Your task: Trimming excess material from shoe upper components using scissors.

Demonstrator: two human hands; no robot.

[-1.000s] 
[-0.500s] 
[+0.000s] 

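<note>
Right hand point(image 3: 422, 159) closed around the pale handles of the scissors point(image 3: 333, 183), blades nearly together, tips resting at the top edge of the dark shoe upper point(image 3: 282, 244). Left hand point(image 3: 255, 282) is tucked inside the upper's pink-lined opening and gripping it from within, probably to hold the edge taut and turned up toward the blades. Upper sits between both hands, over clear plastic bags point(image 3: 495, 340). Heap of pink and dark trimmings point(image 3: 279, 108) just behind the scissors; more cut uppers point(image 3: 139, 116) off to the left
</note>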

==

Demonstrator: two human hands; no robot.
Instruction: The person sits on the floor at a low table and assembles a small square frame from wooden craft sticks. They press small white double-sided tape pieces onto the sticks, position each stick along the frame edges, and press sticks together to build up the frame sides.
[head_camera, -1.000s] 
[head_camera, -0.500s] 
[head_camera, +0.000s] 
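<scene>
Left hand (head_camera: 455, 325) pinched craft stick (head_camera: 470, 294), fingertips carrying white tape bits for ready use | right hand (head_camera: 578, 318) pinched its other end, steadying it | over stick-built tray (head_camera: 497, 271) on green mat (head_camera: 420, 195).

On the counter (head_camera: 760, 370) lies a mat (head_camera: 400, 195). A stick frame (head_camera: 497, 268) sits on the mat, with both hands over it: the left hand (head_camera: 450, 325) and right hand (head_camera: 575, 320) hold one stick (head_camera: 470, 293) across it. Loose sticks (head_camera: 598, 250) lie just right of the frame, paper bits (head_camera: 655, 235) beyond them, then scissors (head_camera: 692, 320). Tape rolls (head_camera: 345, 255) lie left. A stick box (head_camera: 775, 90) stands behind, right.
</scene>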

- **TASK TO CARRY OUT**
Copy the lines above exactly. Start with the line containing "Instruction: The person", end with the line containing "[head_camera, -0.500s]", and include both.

- **WRITTEN RESPONSE**
Instruction: The person sits on the floor at a low table and assembles a small square frame from wooden craft sticks. They press small white double-sided tape pieces onto the sticks, position each stick along the frame edges, and press sticks together to build up the frame sides.
[head_camera, -1.000s] 
[head_camera, -0.500s] 

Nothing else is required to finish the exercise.